There’s a bunch of ways to spin up MapR in AWS. Primarily, I use ansible to do it. Why spin up instances and install them myself? Mainly it’s because I’m not always using AWS, and I need a repeatable way to install clusters under any circumstance, whether on-prem or cloud.

The lowest common demoninator in this case is to think of this as getting handed a bunch of machines, and installing MapR on them. Originally I built ansible roles to install MapR as a way of avoiding what was at the time a fussy procedure. Over time, it’s become complete enough that I can use the roles to deploy clusters of any size in any environment (sometimes with some tweaking).

The playbooks and roles do a few useful things, and they can be used together or separately. This post is intended to help you make sense of the repo should you find your way to it on my github.

About the Roles

They can set up AWS EC2 instances, execute a minimal pre-install cluster validation, install MapR with or without security (with security is the default), configure some ecosystem projects to work together, and it can run some smoke tests of the cluster after the installation and configuration completes.

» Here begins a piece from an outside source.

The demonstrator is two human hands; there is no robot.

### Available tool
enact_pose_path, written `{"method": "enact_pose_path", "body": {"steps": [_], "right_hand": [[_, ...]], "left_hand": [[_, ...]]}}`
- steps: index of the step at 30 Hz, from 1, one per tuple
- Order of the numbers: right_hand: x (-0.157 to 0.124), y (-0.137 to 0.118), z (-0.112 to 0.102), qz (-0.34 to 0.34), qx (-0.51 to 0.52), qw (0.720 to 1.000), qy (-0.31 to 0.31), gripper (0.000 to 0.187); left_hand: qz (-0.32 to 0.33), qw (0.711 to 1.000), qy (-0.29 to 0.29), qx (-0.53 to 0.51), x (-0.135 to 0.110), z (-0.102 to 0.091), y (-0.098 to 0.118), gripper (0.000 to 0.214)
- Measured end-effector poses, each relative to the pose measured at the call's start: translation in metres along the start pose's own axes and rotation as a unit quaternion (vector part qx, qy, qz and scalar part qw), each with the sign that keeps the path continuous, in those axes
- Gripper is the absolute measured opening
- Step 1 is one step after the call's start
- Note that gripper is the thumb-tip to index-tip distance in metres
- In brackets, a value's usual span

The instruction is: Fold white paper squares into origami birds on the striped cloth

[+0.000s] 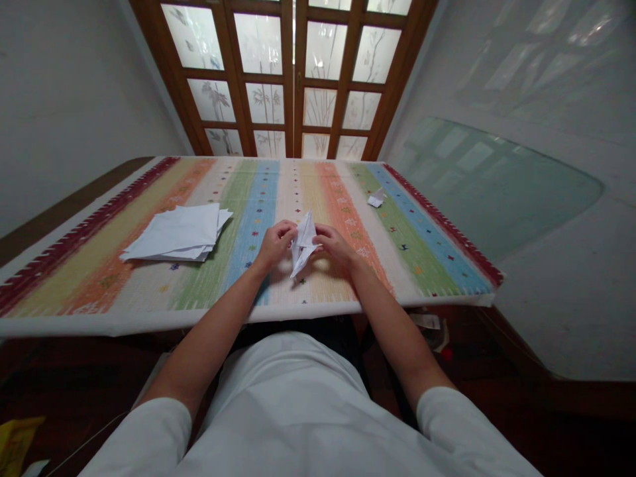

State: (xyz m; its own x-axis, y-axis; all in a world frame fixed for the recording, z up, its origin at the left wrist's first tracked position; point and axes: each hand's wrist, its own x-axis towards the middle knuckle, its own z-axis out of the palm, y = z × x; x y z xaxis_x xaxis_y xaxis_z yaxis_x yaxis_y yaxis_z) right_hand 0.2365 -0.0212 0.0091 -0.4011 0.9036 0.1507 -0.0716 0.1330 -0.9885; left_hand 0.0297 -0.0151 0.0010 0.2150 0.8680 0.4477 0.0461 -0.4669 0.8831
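**Inspection view from my remote head camera: two hands on a folded paper at the table's near edge**

I observe the left hand (275,245) and right hand (336,248) close together, fingers curled, pressing in from either side on a pointed folded white paper form (303,244); it sits pinched between them, above the near part of the cloth, one point up and one down toward me. Exact finger contact is partly hidden. Beneath lies a striped woven cloth (437,248) in multicoloured bands with a dark red border. Left of the hands rests a loose stack of white paper sheets (173,232). Well to the right, near the far edge, lies a small folded white paper scrap (376,197). Beyond the table stand wood-framed frosted glass doors (293,79).
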Motion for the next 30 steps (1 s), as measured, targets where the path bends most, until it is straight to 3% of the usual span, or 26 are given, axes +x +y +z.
{"method": "enact_pose_path", "body": {"steps": [5, 9, 14, 18, 22, 25, 30], "right_hand": [[-0.001, -0.002, -0.003, 0.002, -0.011, 0.999, 0.046, 0.014], [-0.003, -0.005, -0.004, 0.013, 0.006, 0.999, 0.037, 0.017], [-0.005, -0.007, -0.008, 0.040, 0.047, 0.998, 0.007, 0.025], [-0.006, -0.008, -0.008, 0.045, 0.077, 0.996, 0.007, 0.035], [-0.004, -0.007, -0.002, 0.020, 0.118, 0.993, 0.020, 0.055], [-0.003, -0.002, 0.002, 0.000, 0.094, 0.995, 0.026, 0.071], [0.000, 0.009, 0.003, -0.010, 0.077, 0.996, 0.037, 0.063]], "left_hand": [[-0.010, 0.999, -0.031, 0.007, 0.001, 0.001, -0.003, 0.017], [0.004, 0.999, -0.041, 0.011, 0.001, 0.001, -0.007, 0.027], [0.016, 0.999, -0.025, 0.020, 0.001, 0.001, -0.008, 0.036], [-0.005, 1.000, 0.028, 0.012, -0.001, 0.004, -0.007, 0.049], [-0.028, 0.997, 0.073, -0.015, 0.000, 0.003, -0.009, 0.026], [-0.046, 0.996, 0.070, -0.014, 0.001, 0.001, -0.008, 0.015], [-0.090, 0.992, 0.042, -0.084, -0.001, 0.004, -0.005, 0.029]]}}
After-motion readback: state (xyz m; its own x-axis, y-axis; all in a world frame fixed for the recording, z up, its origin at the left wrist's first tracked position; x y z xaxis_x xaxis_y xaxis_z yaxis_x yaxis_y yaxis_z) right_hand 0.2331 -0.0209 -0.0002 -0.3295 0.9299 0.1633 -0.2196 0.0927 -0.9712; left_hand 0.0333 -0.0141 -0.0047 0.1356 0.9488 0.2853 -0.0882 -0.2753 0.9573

Extensions and fixes are welcomed!

At the moment, I’m waffling between using Ansible 2.x’s json callback plugin and the default skippy. I really like the idea of getting JSON output that I can store and query later with Apache Drill, but I don’t love the lack of feedback as the plays execute - the json plugin doesn’t say anything at all until all the plays complete or they fail.

So you might not see any output for minutes at a time if the json plugin is enabled. You can change this by switching skippy in for json in the ansible.cfg provided.

Bootstrapping

The bootstrap playbook is simple as its only job is to spin up some Amazon EC2 instances. There’s nothing special about this process or these instances - it’s just the method I have settled on as the quickest way to get instances up to install MapR on. The instances are usually either Amazon Linux (not officially supported by MapR, but my experience has been that it works great) or CentOS. I don’t use Ubuntu much, so the playbooks don’t work with Ubuntu. I’d like to change that at some point, but I have not had the need to date.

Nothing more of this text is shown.